Fat-Derived Mesenchymal Stem Cells Prevent the Onset of Alzheimer’s Disease in Mice

According to a study by researchers at the RNL Bio Stem Cell Technology Institute and the Seoul National University in Seoul, South Korea, intravenous stem cells infusions can improve the symptoms of Alzheimer’s disease patients and might even prevent Alzheimer’s disease altogether.

Mesenchymal stem cells from human fat tissues (known as adMSCs for adipose-derived mesenchymal stem cells) can be infused into the brains of laboratory animals that have been manipulated so that they acquire a form of Alzheimer’s disease (AD). Then these cells are intravenously infused, the brains of these animals undergo some regeneration.

Researchers injected adMSCs into the tail vein of APPswe Tg2576 mutant mice. These mice express a mutant form of the APP gene that is found in Swedish people who have a very aggressive form of AD. By 11-13 months of age, these mice show a 14-fold increase in the toxic form of amyloid protein called Aß (1-42/43) over normal mice by 2-8 months of age. These elevated Aß levels cause deposition of amyloid deposits in various portions of the brain (the frontal, temporal, and entorhinal cortex (EC), hippocampus, presubiculum, subiculum, and cerebellum, for the interested).

The adMSCs circulated throughout the body and they passed through the blood-brain barrier to home to the site of injury. This is remarkable finding because it was thought that stem cells could not pass through the blood-brain barrier.

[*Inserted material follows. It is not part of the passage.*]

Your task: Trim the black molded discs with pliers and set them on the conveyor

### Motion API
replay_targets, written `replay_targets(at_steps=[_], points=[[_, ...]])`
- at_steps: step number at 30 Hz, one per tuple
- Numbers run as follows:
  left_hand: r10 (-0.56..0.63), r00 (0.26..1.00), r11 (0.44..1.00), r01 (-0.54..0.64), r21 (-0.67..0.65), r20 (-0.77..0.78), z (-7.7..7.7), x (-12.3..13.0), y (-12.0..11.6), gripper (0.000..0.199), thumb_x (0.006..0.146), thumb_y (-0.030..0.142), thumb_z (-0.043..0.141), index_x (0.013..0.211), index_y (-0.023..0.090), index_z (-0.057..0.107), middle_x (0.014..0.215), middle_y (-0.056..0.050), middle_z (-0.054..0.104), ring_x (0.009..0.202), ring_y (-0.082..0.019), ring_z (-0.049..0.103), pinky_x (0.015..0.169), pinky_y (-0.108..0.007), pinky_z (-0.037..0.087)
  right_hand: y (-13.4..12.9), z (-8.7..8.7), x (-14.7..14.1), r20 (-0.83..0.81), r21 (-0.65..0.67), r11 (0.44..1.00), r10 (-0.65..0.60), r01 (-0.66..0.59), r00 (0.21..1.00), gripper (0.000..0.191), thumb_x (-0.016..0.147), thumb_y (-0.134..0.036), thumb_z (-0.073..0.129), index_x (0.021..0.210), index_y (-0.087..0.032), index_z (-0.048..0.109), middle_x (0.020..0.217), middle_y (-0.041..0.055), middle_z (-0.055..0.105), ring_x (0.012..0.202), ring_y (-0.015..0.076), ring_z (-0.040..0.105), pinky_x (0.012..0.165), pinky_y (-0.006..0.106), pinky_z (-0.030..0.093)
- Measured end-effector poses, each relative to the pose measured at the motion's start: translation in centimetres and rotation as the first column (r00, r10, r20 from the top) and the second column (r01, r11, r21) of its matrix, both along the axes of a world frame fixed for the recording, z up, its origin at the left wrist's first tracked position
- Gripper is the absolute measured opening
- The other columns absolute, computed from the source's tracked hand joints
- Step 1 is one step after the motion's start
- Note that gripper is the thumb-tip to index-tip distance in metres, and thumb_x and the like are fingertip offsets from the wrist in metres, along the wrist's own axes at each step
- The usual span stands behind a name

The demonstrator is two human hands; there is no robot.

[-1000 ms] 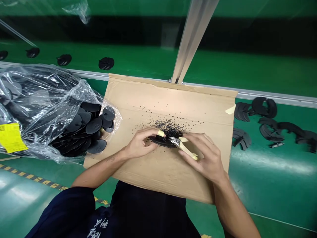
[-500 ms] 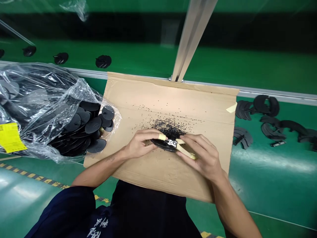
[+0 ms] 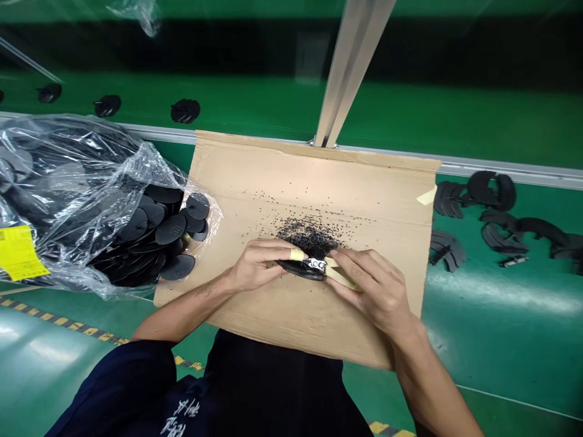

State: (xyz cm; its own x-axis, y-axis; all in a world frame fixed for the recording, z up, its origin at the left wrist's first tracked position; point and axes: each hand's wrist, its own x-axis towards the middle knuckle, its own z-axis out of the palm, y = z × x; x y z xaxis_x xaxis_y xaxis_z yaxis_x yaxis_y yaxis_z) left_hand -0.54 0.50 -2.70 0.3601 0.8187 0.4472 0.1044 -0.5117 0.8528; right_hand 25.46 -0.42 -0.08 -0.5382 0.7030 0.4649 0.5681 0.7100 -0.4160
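Note:
My left hand point(image 3: 259, 264) is closed on a round black plastic disc point(image 3: 300, 271), gripping it by its left side. Yellow tape wraps one of its fingertips. My right hand point(image 3: 376, 285) squeezes a pair of nippers point(image 3: 341, 279) with pale yellow handles. Their metal head point(image 3: 316, 263) lies over the disc, its tips close to my left fingertip; the exact spot they touch is too small to make out. Beneath and behind the disc, many tiny black clippings point(image 3: 307, 233) are scattered over a brown cardboard sheet point(image 3: 255, 167).
A clear plastic bag point(image 3: 82, 176) full of black discs point(image 3: 170, 229) lies open at the left, with a yellow label point(image 3: 20, 252). Curved black parts point(image 3: 496, 237) lie at the right on the green surface. A metal post point(image 3: 353, 73) rises behind the cardboard.
The nippers' handles have been squeezed closer together in my right hand. My left hand and the disc stay nearly in place; the view shifts slightly.

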Motion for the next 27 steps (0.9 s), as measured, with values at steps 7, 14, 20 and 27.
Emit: replay_targets(at_steps=[7, 14, 20, 27], points=[[-0.031, 0.999, 0.999, 0.032, 0.025, -0.041, 0.4, 0.0, 0.0, 0.021, 0.09, 0.018, 0.073, 0.11, 0.016, 0.075, 0.095, -0.01, 0.079, 0.085, -0.015, 0.075, 0.073, -0.026, 0.063, -0.2, 0.4, -0.2, -0.088, -0.172, 0.984, 0.022, -0.037, 0.996, 0.033, 0.094, -0.026, 0.068, 0.126, -0.02, 0.066, 0.106, 0.0091, 0.076, 0.088, 0.0207, 0.073, 0.076, 0.034, 0.061], [0.04, 0.997, 0.999, -0.04, 0.004, -0.069, 1.3, 0.3, -0.1, 0.022, 0.087, 0.02, 0.074, 0.109, 0.017, 0.074, 0.093, -0.008, 0.076, 0.084, -0.015, 0.072, 0.076, -0.028, 0.06, 0.6, 0.3, 0.2, -0.084, -0.146, 0.981, -0.143, 0.13, 0.986, 0.033, 0.094, -0.033, 0.067, 0.124, -0.019, 0.065, 0.107, 0.0113, 0.073, 0.094, 0.025, 0.068, 0.077, 0.04, 0.056], [0.03, 0.995, 0.994, -0.019, 0.109, -0.098, 1.0, 0.2, 0.3, 0.024, 0.088, 0.017, 0.071, 0.112, 0.018, 0.071, 0.092, -0.007, 0.072, 0.084, -0.015, 0.068, 0.072, -0.028, 0.056, -0.2, 0.7, 0.6, 0.262, 0.051, 0.98, -0.197, 0.19, 0.945, 0.039, 0.099, -0.039, 0.058, 0.132, -0.019, 0.06, 0.113, 0.0121, 0.071, 0.098, 0.0278, 0.062, 0.079, 0.041, 0.049], [0.057, 0.996, 0.987, -0.044, 0.153, -0.076, 0.8, 0.3, 0.1, 0.019, 0.091, 0.02, 0.068, 0.11, 0.019, 0.07, 0.088, -0.004, 0.068, 0.079, -0.014, 0.064, 0.068, -0.026, 0.053, -3.0, -1.3, 3.2, 0.279, 0.082, 0.905, -0.424, 0.418, 0.862, 0.044, 0.098, -0.042, 0.058, 0.135, -0.019, 0.059, 0.116, 0.0156, 0.067, 0.104, 0.0322, 0.061, 0.085, 0.045, 0.049]])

The researchers labeled their cells with a fluorescent protein and the presence of fluorescence in the brain confirmed that the stem cells do enter the central nervous system.

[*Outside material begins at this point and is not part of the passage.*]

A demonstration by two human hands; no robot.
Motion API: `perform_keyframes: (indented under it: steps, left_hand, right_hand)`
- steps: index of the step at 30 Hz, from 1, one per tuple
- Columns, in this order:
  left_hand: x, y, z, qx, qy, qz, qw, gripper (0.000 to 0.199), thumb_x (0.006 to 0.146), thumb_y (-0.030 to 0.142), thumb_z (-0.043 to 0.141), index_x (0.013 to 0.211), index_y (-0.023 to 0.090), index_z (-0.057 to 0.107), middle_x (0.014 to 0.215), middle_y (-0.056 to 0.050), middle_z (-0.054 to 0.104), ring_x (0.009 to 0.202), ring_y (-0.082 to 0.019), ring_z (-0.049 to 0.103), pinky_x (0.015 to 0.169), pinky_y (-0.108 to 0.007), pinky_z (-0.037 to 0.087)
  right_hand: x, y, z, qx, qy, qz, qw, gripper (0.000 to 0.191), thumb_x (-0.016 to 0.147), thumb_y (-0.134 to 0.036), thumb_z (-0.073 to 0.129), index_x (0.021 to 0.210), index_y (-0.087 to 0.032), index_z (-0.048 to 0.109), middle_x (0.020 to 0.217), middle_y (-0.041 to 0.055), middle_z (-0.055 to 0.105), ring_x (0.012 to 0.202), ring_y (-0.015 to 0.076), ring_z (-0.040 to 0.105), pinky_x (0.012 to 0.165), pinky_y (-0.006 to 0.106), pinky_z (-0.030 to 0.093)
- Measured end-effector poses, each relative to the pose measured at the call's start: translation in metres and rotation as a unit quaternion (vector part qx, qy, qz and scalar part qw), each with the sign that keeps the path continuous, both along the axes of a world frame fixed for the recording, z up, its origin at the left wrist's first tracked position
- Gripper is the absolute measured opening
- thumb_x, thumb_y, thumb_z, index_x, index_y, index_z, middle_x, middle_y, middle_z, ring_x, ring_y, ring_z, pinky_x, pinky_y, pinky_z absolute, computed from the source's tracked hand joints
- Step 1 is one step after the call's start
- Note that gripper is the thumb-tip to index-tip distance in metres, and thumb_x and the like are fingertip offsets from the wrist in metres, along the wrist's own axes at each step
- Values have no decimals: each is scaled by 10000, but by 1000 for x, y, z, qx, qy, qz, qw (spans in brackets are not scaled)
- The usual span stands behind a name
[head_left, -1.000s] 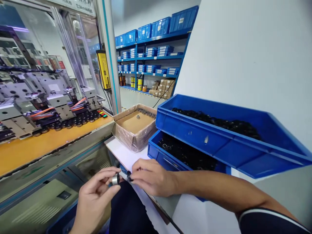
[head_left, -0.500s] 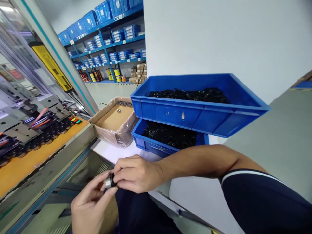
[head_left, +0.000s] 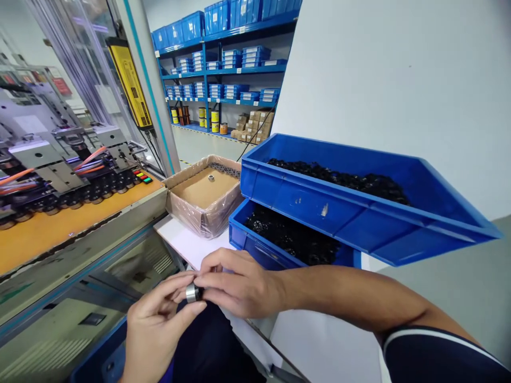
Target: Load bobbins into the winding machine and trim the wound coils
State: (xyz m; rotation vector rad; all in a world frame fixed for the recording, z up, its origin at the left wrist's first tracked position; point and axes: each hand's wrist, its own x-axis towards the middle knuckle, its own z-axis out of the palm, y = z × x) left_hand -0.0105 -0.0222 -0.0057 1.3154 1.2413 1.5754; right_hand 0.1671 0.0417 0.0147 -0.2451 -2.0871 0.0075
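Head view, lower centre: silver ring (head_left: 191, 293) is fingertip-pinched by left hand (head_left: 155, 322), adjoining black piece (head_left: 199, 292) by right hand (head_left: 243, 284).

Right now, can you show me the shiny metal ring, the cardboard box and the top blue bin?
Metal ring (head_left: 190, 293), head view: its silver outer side.
Cardboard box (head_left: 187, 213), head view: its plastic-wrapped front wall.
Top blue bin (head_left: 347, 218), head view: its long front wall.
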Motion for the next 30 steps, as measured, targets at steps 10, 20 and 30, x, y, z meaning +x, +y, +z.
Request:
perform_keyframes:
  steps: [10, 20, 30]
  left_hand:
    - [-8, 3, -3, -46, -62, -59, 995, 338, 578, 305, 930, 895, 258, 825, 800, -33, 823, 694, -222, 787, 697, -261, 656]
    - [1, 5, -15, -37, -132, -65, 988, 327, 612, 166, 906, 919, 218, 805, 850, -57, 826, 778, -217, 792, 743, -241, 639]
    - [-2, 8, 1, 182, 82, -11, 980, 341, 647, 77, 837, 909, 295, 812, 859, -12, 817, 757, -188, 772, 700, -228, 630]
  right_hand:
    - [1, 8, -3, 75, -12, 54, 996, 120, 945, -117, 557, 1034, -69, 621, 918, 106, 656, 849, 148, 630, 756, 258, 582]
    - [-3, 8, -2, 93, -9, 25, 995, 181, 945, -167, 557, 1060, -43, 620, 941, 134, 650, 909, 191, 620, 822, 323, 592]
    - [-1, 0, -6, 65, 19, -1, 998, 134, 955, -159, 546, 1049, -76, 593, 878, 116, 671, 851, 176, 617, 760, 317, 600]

These APPswe Tg2576 mice had adMSCs infused into them every two weeks from their 3rd month of life until their 10th month. At this time, the mice that had received the stem cell infusions showed greater abilities to remember, learn and did not show AD behavioral symptoms, whereas their control counterparts that received placebo injections had learning and memory disabilities and also showed other AD behavioral symptoms.

When the research teams asked why the infused stem cells improved the neurological characteristics of APPswe Tg2576 mice, they discovered that the stem cell-infused mice had much less inflammation in their brains and also far few inflammation-associated chemicals in their brains. IL-10, for example, is a chemical that protects neurons and quells inflammation in the brain, and IL-10 levels in the brains of stem cell-infused mice were much higher than in the control mice.

Finally, when the brains of these mice were examined at the tissue level, the result was even more astounding; the infused adMSCs prevented the formation of amyloid plaques that are so common in the brains of AD patients. In fact, amyloid protein levels were lower in stem cell-infused mice. It turns out that the adMSCs stimulate the production of a protein called neprilysin, which acts as a pair of amyloid protein scissors. Neprilysin degrades amyloid protein and prevents the formation of the large pools of toxic amyloid pools that kill neurons and tip-off a cascade of dying cells in the brain.

The therapeutic benefits of adMSCs did not stop there. They also induced surviving neurons to divide and differentiate into neurons that aid learning and memory. The chemicals secreted by the adMSCs also stabilized the specialized connections between neurons, known as synapses.

Thus fat-derived MSCs provided preventative and curative functions for AD mice, and hopefully, this pre-clinical research will lead to human clinical trials for AD patients.